As a lifelong professor, she was accustomed to employing rhetorical questions. “Someone has figured out how to use the Andromeda Strain,” she continued, not waiting for an answer. “They’ve reverse engineered the microparticle to create this structure. And whatever this place is designed for, it needed at least a few highly skilled workers to operate it.”

“Yes,” said Odhiambo. “Most of this structure must have grown through the mitosis event we saw. But some pieces were too complicated for that. For example”—he waved his chemlight at the damaged curl of metal casing—“A turbine.”

“It’s amazing,” Vedala mused. “This entire structure probably began as a single mote of reverse-engineered Andromeda material, encoded with growth instructions and the ability to make fuel for self-replication from anything nearby. The turbines and equipment are small enough to airdrop straight into the jungle. And all of it was installed by a skeleton crew who could have been lowered in on a single helicopter.”

Leaning closer, Stone examined the burned husk. He kept his respirator tight over his nose and mouth. The explosion had vaporized a hip-deep chunk out of the floor. Inside it lay the blasted remains of the turbine—a scorched cylindrical frame the size of a refrigerator, still partially intact. From under it, he heard the rush of water.

Stone stood up and scanned the walls for cables and wires.

“One problem,” he said. “The electricity generated by these turbines is useless if it can’t be transported. And this electrical transmission equipment is small-scale. That makes sense, if all the equipment had to be airdropped in. But without larger transformers, the hydropower will attenuate before it can get anywhere.”

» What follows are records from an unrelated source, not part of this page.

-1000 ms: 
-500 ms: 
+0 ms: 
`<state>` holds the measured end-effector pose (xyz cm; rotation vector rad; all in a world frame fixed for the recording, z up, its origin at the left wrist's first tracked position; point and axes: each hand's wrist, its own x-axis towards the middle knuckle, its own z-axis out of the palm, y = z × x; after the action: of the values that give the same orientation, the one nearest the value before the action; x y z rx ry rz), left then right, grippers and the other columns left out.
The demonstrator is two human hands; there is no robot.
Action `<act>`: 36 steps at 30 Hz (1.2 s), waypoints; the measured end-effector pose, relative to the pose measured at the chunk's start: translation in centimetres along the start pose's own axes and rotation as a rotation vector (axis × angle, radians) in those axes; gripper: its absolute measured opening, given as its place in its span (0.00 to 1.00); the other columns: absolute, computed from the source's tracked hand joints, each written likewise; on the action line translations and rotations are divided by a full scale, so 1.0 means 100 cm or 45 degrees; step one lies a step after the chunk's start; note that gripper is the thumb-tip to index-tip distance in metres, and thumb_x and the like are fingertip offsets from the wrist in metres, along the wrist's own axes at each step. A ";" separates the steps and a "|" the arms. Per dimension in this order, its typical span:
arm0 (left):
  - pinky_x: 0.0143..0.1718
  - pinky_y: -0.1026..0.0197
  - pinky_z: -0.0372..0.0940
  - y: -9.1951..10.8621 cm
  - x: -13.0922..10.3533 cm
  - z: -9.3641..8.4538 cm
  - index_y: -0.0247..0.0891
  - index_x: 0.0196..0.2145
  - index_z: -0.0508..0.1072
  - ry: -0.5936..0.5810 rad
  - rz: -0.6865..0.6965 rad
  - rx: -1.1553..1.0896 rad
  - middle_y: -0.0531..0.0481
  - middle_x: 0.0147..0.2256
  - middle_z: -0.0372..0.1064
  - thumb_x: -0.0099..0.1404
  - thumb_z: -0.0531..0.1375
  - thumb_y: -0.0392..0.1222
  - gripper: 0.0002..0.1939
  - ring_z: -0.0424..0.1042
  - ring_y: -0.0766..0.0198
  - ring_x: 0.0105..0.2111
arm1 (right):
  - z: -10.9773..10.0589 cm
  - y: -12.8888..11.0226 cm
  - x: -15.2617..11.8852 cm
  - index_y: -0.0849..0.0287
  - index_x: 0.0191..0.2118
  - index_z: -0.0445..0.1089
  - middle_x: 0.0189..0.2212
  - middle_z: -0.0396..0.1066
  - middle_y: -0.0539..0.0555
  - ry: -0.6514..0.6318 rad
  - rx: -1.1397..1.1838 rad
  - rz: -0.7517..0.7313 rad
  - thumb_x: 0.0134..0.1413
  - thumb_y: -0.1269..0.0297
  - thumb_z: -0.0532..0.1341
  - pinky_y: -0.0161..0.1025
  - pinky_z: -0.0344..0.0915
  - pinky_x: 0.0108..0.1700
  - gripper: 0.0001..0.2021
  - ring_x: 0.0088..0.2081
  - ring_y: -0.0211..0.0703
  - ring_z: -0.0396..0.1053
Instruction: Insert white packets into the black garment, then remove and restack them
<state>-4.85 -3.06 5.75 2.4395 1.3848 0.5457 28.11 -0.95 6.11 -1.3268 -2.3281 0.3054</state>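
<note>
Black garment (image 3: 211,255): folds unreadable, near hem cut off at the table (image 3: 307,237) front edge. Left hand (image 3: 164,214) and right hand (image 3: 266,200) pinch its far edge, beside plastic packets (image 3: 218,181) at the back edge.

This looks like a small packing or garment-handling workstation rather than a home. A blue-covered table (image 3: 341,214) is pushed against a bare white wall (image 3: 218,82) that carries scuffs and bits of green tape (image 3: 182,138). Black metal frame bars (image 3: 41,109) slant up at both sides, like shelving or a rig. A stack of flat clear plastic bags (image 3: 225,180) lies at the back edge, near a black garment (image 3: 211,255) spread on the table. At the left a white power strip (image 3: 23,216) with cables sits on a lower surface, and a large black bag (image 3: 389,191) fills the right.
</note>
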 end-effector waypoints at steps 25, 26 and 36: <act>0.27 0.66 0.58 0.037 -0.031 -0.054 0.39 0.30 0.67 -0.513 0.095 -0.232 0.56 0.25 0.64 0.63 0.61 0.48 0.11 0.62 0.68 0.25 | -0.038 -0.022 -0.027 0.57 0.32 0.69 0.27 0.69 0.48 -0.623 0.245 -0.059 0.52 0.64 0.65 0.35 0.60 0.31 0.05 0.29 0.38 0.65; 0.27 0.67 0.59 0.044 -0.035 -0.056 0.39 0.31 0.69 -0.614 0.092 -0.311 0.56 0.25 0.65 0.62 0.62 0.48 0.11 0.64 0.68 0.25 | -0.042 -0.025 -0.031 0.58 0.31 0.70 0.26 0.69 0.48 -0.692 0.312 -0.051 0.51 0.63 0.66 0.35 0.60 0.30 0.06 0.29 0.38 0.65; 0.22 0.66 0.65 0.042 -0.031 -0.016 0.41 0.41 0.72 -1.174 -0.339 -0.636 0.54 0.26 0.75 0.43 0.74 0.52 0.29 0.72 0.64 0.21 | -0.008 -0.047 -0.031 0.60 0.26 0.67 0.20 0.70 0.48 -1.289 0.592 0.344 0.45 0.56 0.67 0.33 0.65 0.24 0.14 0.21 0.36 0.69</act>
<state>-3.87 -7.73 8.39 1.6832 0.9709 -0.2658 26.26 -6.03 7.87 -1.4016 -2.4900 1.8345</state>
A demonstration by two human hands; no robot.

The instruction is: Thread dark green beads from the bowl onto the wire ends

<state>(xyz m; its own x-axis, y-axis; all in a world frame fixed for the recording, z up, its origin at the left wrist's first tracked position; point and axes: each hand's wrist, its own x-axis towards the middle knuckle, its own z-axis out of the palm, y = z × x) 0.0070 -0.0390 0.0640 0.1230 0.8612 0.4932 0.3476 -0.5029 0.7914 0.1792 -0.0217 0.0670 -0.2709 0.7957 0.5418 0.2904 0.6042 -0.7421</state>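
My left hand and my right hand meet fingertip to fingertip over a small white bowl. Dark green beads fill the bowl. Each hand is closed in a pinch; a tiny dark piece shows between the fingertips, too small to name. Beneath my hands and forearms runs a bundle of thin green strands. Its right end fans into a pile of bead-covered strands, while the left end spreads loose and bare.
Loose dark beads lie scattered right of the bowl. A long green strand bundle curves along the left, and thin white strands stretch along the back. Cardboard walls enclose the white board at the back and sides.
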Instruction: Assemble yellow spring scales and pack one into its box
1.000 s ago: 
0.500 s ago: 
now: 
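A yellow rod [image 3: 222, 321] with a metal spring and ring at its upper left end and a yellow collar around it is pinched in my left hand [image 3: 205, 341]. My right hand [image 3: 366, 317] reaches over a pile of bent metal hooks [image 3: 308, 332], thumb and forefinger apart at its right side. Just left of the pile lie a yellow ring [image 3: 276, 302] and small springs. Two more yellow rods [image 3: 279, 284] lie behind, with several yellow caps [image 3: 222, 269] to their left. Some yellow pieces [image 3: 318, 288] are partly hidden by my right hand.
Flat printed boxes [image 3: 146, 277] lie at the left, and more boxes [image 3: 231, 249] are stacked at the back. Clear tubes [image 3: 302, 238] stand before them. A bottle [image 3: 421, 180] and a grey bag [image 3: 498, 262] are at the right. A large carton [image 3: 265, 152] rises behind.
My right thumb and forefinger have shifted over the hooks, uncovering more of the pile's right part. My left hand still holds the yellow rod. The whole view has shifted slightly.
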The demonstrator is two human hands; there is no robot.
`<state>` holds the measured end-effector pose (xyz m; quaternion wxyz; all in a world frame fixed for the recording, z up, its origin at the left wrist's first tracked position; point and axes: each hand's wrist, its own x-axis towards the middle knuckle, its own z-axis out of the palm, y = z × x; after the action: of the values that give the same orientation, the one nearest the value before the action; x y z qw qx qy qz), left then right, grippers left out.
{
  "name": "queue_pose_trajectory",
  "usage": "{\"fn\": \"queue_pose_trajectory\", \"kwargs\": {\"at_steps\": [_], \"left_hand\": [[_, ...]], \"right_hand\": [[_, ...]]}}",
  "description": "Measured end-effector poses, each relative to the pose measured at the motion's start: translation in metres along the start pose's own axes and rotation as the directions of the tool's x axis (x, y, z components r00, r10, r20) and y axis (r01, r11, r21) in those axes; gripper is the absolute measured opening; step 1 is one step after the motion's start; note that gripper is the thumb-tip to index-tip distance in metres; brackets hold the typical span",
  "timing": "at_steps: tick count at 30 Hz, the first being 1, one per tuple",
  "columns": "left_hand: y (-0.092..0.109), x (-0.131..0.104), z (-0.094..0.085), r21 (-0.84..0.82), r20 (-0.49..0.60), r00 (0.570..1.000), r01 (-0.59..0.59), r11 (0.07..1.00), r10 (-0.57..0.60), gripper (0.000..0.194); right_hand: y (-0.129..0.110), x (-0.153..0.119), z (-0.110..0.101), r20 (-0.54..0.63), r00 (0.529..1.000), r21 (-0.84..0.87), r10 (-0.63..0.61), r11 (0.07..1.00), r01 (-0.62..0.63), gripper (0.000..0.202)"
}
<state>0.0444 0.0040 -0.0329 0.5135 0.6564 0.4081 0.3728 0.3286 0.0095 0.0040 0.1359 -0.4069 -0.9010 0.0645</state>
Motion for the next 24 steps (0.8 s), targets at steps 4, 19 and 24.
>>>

“Unless it doesn’t have to go very far,” added Odhiambo, waving his chemlight at the spot in the crater where a bundle of frayed and burned cables emerged from the exposed innards of the destroyed turbine. The thick braid disappeared straight into the black rock of the floor.

Across the room, Peng was holding a long sheet of paper in one hand. A banner, torn and burned. Her face was blank.

“What have you got, Peng?” asked Vedala.

Peng held up the piece of limp paper.

GLÜCKWUNSCH ZU EINER GUT—

“It’s in German,” she said, her voice dull with fear. “‘Congratulations on a job well done.’ . . . They were only construction workers. And they were celebrating.”*

Odhiambo turned to Stone, a worried look on his face.

“That means this station is complete. So where is the power going?”

“I don’t know,” said Stone. “The canary map ends here in this room. This structure is as simple as anything I’ve ever seen. Just a big mass, a tunnel cut straight through to this turbine room, and that’s it. There aren’t even doors.”

“Building doors in a growing structure would be futile,” said Odhiambo. “There is very little here that is not an organic part of the whole. But it isn’t here for no reason. The power goes somewhere. Here, my friend, lend me your compass.”